深入探究Linux Kprobe机制
来自:liuhangtiant概述
kprobe机制用于在内核中动态添加一些探测点,可以满足一些调试需求。本文主要探寻kprobe的执行路径,也就是说如何trap到kprobe,以及如何回到原路径继续执行。
实例
先通过一个实例来感受下kprobe,linux中有一个现成的实例: samples/kprobes/kprobe_example.c 由于当前验证环境是基于qemu+arm64,我删除了其他架构的代码,并稍稍做了一下改动:
/*
* NOTE: This example is works on x86 and powerpc.

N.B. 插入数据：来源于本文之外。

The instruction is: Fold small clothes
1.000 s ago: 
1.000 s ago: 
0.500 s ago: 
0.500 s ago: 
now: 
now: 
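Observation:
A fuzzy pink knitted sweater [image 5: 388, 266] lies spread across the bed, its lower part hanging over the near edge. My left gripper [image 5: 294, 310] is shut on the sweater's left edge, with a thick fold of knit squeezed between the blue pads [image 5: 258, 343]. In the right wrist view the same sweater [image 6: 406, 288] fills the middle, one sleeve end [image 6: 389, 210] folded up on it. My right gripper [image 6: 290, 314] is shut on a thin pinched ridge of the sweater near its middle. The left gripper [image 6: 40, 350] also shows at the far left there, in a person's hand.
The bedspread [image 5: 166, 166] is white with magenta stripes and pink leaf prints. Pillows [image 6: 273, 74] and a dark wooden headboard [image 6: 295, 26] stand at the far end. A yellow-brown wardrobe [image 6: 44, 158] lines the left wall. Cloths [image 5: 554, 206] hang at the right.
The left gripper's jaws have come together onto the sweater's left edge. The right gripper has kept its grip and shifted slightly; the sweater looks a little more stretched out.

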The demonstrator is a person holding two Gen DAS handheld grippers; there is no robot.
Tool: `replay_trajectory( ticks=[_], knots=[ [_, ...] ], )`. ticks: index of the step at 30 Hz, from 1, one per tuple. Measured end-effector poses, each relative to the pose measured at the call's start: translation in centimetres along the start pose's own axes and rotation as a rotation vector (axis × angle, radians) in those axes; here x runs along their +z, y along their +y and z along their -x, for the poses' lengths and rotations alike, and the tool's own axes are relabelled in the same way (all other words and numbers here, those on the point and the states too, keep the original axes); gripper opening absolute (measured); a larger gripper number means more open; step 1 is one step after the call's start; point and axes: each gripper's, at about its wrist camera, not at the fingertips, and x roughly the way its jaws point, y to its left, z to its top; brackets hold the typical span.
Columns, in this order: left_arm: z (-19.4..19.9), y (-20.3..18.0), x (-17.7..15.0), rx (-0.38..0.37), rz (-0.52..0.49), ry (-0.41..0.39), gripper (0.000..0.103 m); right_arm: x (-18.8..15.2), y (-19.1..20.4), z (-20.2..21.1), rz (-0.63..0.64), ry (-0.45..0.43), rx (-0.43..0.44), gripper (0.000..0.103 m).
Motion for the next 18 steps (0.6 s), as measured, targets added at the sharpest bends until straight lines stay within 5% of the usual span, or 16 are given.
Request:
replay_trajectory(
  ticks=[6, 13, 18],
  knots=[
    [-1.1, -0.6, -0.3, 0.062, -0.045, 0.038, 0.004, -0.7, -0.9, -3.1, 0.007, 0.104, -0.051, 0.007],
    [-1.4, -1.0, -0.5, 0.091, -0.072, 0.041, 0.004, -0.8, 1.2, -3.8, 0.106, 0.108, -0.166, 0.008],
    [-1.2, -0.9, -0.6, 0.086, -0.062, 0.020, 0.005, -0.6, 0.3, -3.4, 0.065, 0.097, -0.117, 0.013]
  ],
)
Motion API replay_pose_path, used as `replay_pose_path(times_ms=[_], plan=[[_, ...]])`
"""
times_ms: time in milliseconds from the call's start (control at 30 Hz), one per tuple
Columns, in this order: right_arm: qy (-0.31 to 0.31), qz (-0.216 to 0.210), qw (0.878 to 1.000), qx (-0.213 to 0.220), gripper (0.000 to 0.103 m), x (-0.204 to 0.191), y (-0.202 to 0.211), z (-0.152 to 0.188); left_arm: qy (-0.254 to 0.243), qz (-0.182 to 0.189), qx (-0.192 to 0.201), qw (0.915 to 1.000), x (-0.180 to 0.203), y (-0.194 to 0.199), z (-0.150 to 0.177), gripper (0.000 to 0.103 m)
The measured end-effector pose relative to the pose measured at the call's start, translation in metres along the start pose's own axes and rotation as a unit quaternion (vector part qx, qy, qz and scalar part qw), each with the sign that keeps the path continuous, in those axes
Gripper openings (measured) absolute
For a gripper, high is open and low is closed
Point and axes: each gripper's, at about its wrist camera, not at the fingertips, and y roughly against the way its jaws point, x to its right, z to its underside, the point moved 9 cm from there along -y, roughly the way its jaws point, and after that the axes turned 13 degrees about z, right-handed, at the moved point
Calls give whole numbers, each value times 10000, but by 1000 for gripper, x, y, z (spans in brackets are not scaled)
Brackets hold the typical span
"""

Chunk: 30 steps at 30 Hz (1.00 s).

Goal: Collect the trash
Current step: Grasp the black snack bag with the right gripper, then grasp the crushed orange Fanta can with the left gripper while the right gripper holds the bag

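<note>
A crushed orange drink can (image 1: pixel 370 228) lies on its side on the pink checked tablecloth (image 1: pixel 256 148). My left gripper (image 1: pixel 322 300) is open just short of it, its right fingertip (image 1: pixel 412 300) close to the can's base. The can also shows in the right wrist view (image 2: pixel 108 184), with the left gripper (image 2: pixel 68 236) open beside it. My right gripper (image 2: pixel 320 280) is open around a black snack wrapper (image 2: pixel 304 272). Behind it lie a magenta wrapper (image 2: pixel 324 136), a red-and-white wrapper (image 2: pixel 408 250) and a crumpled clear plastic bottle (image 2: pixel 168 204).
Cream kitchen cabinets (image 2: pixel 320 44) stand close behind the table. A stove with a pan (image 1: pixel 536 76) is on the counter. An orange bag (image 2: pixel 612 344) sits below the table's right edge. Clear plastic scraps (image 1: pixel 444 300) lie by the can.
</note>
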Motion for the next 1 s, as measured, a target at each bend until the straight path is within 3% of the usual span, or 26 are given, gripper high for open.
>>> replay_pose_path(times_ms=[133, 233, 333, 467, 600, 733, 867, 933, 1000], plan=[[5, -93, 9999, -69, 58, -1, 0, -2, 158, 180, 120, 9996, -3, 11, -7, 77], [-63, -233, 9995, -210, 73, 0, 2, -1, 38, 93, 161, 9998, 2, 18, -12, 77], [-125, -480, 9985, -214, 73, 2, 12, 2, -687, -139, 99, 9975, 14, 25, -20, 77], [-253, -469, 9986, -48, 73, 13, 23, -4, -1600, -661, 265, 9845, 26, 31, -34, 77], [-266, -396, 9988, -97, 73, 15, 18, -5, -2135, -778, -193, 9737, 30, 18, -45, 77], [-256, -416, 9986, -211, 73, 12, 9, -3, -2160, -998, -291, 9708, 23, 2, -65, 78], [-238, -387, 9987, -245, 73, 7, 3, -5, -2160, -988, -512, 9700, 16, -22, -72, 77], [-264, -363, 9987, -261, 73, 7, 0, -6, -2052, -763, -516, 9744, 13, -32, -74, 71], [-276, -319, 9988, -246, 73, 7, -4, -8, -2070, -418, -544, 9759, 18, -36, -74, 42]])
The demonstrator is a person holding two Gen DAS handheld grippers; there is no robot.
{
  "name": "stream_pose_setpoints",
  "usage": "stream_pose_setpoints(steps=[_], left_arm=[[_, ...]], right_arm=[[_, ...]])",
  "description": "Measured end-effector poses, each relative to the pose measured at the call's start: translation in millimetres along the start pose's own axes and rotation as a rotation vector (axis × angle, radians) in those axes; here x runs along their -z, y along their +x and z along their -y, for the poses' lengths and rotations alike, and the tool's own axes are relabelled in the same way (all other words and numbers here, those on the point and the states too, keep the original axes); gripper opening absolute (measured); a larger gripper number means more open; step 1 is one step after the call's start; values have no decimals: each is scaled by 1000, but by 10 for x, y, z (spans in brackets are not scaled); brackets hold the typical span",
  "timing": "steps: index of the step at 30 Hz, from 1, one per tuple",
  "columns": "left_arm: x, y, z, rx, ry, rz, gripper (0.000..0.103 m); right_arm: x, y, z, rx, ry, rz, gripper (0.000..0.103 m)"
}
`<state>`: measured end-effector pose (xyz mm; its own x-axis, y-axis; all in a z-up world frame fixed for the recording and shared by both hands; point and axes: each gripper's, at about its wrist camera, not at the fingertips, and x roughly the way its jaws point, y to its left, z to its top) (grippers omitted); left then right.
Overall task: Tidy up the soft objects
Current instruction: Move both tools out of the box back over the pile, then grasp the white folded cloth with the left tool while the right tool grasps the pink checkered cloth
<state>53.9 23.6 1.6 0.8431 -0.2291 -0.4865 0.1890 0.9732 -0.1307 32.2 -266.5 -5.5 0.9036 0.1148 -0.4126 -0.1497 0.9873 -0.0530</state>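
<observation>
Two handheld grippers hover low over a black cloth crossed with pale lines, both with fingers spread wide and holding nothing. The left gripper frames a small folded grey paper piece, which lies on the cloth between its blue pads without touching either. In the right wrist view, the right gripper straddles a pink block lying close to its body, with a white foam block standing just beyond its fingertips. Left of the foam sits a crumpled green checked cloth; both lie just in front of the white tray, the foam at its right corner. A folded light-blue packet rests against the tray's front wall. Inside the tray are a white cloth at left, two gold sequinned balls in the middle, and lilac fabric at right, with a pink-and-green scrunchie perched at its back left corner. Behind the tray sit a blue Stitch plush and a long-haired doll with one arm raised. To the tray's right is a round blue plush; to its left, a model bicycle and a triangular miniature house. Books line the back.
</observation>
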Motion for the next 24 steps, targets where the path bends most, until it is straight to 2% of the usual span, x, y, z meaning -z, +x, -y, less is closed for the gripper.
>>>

* Here's a sample kernel module showing the use of kprobes to dump a
* stack trace and selected registers when _do_fork() is called.
*
* For more information on theory of operation of kprobes, see
* Documentation/kprobes.txt
*
* You will see the trace data in /var/log/messages and on the console
* whenever _do_fork() is invoked to create a new process.
*/
#include <linux/kernel.h>
#include <linux/module.h>
#include <linux/kprobes.h>
#define MAX_SYMBOL_LEN 64
static char symbol[MAX_SYMBOL_LEN] = "_do_fork";
module_param_string(symbol, symbol, sizeof(symbol), 0644);
/* For each probe you need to allocate a kprobe structure */
static struct kprobe kp = {
.symbol_name = symbol,
};
/* kprobe pre_handler: called just before the probed instruction is executed */
static int handler_pre(struct kprobe *p, struct pt_regs *regs)
{
pr_info("<%s> pre_handler: p->addr = 0x%p, pc = 0x%lx,"
" pstate = 0x%lx\n",
p->symbol_name, p->addr, (long)regs->pc, (long)regs->pstate);
dump_stack();
/* A dump_stack() here will give a stack backtrace */
return 0;
}
/* kprobe post_handler: called after the probed instruction is executed */
static void handler_post(struct kprobe *p, struct pt_regs *regs,
unsigned long flags)
{
pr_info("<%s> post_handler: p->addr = 0x%p, pstate = 0x%lx\n",
p->symbol_name, p->addr, (long)regs->pstate);
dump_stack();
}
/*
* fault_handler: this is called if an exception is generated for any
* instruction within the pre- or post-handler, or when Kprobes
* single-steps the probed instruction.
*/
static int handler_fault(struct kprobe *p, struct pt_regs *regs, int trapnr)
{
pr_info("fault_handler: p->addr = 0x%p, trap #%dn", p->addr, trapnr);
/* Return 0 because we don't handle the fault. */
return 0;
}
static int __init kprobe_init(void)
{
int ret;
kp.pre_handler = handler_pre;
kp.post_handler = handler_post;
kp.fault_handler = handler_fault;
ret = register_kprobe(&kp);
if (ret < 0) {
pr_err("register_kprobe failed, returned %d\n", ret);
return ret;
}
pr_info("Planted kprobe at %p\n", kp.addr);
return 0;
}
static void __exit kprobe_exit(void)
{
unregister_kprobe(&kp);
pr_info("kprobe at %p unregistered\n", kp.addr);
}
module_init(kprobe_init)
module_exit(kprobe_exit)
MODULE_LICENSE("GPL");这段代码很简单,默认情况下,kprobe做了3个钩子,分别在_do_fork对应位置的指令执行之前,执行之后,以及出异常的时候。 插入该内核模块之后,随便输入一条命令,可看到下面的打印:
[ 19.882832] kprobe_example: loading out-of-tree module taints kernel.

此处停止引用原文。